What to do. Could the listing be repeated exactly, with every picture dropped?

Dataset extract.
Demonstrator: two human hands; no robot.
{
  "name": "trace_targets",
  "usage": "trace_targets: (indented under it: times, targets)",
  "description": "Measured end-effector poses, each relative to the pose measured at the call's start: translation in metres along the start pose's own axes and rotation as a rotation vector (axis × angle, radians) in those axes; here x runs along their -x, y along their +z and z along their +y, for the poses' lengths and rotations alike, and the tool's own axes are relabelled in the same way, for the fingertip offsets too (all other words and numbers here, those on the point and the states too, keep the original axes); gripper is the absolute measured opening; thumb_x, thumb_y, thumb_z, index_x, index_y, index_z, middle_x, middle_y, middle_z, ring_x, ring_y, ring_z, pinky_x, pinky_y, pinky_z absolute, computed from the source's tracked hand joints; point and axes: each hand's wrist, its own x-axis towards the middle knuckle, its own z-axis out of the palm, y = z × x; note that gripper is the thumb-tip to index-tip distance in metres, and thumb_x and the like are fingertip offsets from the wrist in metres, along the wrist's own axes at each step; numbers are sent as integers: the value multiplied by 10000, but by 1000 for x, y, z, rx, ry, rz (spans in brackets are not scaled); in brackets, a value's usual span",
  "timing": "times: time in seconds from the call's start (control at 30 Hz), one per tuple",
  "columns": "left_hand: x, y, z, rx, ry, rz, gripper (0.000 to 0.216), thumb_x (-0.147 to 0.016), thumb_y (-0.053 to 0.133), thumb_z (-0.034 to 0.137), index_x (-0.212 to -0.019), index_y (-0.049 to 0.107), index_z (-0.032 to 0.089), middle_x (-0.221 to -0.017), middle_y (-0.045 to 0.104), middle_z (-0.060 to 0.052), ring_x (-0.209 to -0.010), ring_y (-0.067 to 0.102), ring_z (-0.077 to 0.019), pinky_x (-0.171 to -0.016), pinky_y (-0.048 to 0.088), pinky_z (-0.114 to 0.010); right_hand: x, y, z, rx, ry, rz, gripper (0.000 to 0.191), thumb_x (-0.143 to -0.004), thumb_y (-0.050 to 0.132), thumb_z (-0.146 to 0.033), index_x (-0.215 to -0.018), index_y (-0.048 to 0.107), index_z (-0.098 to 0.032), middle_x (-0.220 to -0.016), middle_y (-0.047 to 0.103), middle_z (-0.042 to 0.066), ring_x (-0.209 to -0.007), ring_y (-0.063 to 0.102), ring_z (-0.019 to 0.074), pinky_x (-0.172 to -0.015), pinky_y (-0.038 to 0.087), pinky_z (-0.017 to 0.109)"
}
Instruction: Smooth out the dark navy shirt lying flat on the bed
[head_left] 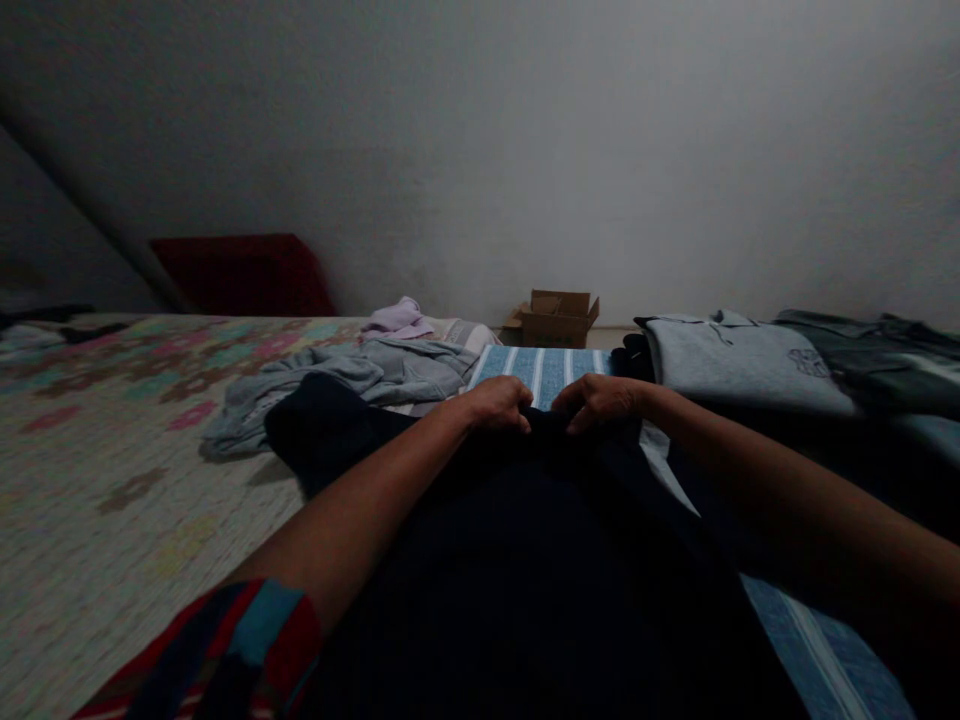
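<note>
A dark navy garment (480, 560) lies spread in front of me on the bed. Both hands meet at its far edge. My left hand (499, 402) is closed, fingers curled and pinching the dark fabric. My right hand (600, 398) is closed too, gripping the same edge right beside the left. Under the garment lies a blue and white striped cloth (536, 368), showing beyond my hands and at the lower right. My left sleeve is red and blue striped.
A crumpled grey garment (360, 385) and a lilac cloth (397, 318) lie at centre left on the floral bedspread (112, 440). Folded grey shirt (739, 365) and darker clothes (885, 355) sit at right. A cardboard box (556, 318) stands by the wall, a dark red cushion (244, 275) at left.
</note>
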Motion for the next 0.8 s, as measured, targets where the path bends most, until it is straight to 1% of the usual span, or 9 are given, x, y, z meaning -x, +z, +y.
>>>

Solved exercise.
Demonstrator: two human hands; no robot.
{
  "name": "trace_targets",
  "usage": "trace_targets: (indented under it: times, targets)",
  "description": "Measured end-effector poses, each relative to the pose measured at the call's start: translation in metres along the start pose's own axes and rotation as a rotation vector (axis × angle, radians) in those axes; here x runs along their -x, y along their +z and z along their +y, for the poses' lengths and rotations alike, and the tool's own axes are relabelled in the same way, for the fingertip offsets too (all other words and numbers here, those on the point and the states too, keep the original axes); gripper is the absolute measured opening; thumb_x, thumb_y, thumb_z, index_x, index_y, index_z, middle_x, middle_y, middle_z, ring_x, ring_y, ring_z, pinky_x, pinky_y, pinky_z absolute, computed from the source's tracked hand joints; point and axes: each hand's wrist, its own x-axis towards the middle knuckle, its own z-axis out of the palm, y = z × x; note that gripper is the thumb-tip to index-tip distance in metres, and thumb_x and the like are fingertip offsets from the wrist in metres, along the wrist's own axes at each step; numbers are sent as integers: the value multiplied by 10000, but by 1000 for x, y, z, rx, ry, rz (spans in brackets are not scaled); in brackets, a value's usual span",
  "timing": "times: time in seconds from the call's start (control at 30 Hz), one per tuple",
  "columns": "left_hand: x, y, z, rx, ry, rz, gripper (0.000 to 0.216), thumb_x (-0.147 to 0.016), thumb_y (-0.053 to 0.133), thumb_z (-0.034 to 0.137), index_x (-0.212 to -0.019), index_y (-0.049 to 0.107), index_z (-0.032 to 0.089), middle_x (-0.221 to -0.017), middle_y (-0.045 to 0.104), middle_z (-0.060 to 0.052), ring_x (-0.209 to -0.010), ring_y (-0.067 to 0.102), ring_z (-0.077 to 0.019), pinky_x (-0.171 to -0.016), pinky_y (-0.048 to 0.088), pinky_z (-0.114 to 0.010); right_hand: x, y, z, rx, ry, rz, gripper (0.000 to 0.191), thumb_x (-0.143 to -0.004), thumb_y (-0.050 to 0.132), thumb_z (-0.146 to 0.033), index_x (-0.215 to -0.018), index_y (-0.048 to 0.107), index_z (-0.098 to 0.032), middle_x (-0.220 to -0.016), middle_y (-0.047 to 0.103), middle_z (-0.042 to 0.066), ring_x (-0.209 to -0.007), ring_y (-0.063 to 0.102), ring_z (-0.019 to 0.074), pinky_x (-0.172 to -0.015), pinky_y (-0.038 to 0.087), pinky_z (-0.017 to 0.109)"
}
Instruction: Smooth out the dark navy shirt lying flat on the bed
[head_left] 
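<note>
A dark navy garment (480, 560) lies spread in front of me on the bed. Both hands meet at its far edge. My left hand (499, 402) is closed, fingers curled and pinching the dark fabric. My right hand (600, 398) is closed too, gripping the same edge right beside the left. Under the garment lies a blue and white striped cloth (536, 368), showing beyond my hands and at the lower right. My left sleeve is red and blue striped.
A crumpled grey garment (360, 385) and a lilac cloth (397, 318) lie at centre left on the floral bedspread (112, 440). Folded grey shirt (739, 365) and darker clothes (885, 355) sit at right. A cardboard box (556, 318) stands by the wall, a dark red cushion (244, 275) at left.
</note>
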Motion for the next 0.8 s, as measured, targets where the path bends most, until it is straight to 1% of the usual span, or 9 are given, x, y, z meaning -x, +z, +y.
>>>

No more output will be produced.